INIT    READY         RUNNING           WAITING        RUNNING     TERMINATED
 │        │              │                 │              │             │
 │   fork() creates  │                 │              │             │
 │   child, child    │  schedule()     │  read()      │  schedule() │  exit()
 │   is READY        │  picks child    │  from disk   │  resumes    │
 │                   │                  │  blocks      │             │
 └───────────────────┴──────────────────┴─────────────┴─────────────┴────►
                     │                  │              │
                     │  execve() sets   │  I/O done    │
                     │  up address      │  child is    │
                     │  space           │  READY again │
StateMeaning
InitProcess control block (task_struct) allocated
ReadyLoaded, waiting for CPU (in the run queue)
RunningCurrently executing on a CPU core
WaitingBlocked on I/O, a lock, or a timer
TerminatedExited, waiting for parent to reap (zombie)

🧠 Key Takeaways

  1. fork() is fast because of copy-on-write — it maps pages, doesn’t copy them.

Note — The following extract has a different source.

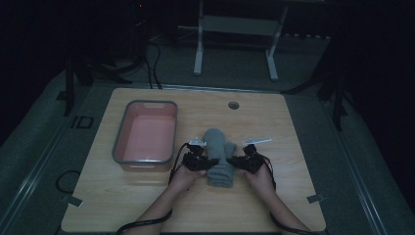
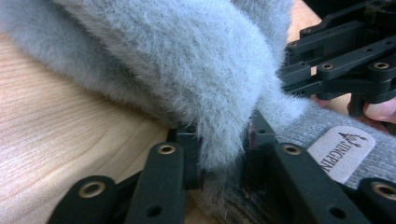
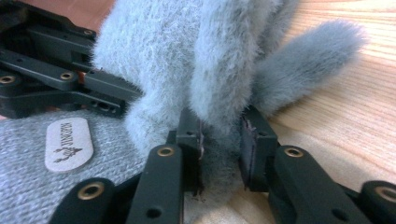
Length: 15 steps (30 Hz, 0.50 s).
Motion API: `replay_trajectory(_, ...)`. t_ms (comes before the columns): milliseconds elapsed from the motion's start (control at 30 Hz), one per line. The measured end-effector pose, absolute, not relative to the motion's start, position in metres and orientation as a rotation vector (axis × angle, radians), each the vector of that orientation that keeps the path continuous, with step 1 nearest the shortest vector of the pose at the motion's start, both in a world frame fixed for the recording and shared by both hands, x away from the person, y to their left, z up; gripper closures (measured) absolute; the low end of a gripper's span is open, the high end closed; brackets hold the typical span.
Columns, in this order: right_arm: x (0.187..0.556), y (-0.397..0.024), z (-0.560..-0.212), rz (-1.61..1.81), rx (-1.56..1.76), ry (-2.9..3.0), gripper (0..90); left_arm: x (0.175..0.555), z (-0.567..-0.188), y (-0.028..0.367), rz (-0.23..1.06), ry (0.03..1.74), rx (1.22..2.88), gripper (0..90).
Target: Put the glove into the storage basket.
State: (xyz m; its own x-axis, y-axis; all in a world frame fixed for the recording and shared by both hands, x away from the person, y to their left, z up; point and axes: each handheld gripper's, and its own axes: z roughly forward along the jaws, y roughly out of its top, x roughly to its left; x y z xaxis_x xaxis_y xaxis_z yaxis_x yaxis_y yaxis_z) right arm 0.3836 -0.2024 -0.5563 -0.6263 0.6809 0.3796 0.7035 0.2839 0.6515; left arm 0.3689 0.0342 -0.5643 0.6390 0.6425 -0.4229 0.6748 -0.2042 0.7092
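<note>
A fuzzy grey mitten (image 1: 219,155) lies flat near the middle of a wooden table (image 1: 293,127), fingertip end pointing away, thumb to the right. Its knitted cuff (image 2: 327,126) carries a pale oval label (image 2: 341,151).

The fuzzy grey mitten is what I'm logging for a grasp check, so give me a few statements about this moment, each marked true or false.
1. The left gripper has its jaws closed on the fuzzy grey mitten. True.
2. The right gripper hangs open above the table. False: it pinches the mitten's fuzzy edge.
3. The mitten lies inside the pink bin. False: it lies on the wooden table, right of the bin.
4. A label patch sits on the mitten's knit cuff. True.
5. The bin holds several items. False: it looks empty.
</note>
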Motion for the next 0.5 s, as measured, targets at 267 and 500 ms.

  2. execve() is the loader — it parses ELF headers and builds the virtual address space.
  3. Demand paging means the kernel loads data from disk only when the program touches it.
  4. Syscalls switch to kernel mode via the syscall instruction (~50 cycles on modern CPUs).
  5. The vDSO lets programs read the clock without any syscall.
  6. Context switches are expensive primarily because of cache pollution, not register saving.
  7. A process doesn’t truly “start running” — it transitions through init → ready → running → waiting → ready → … → terminated.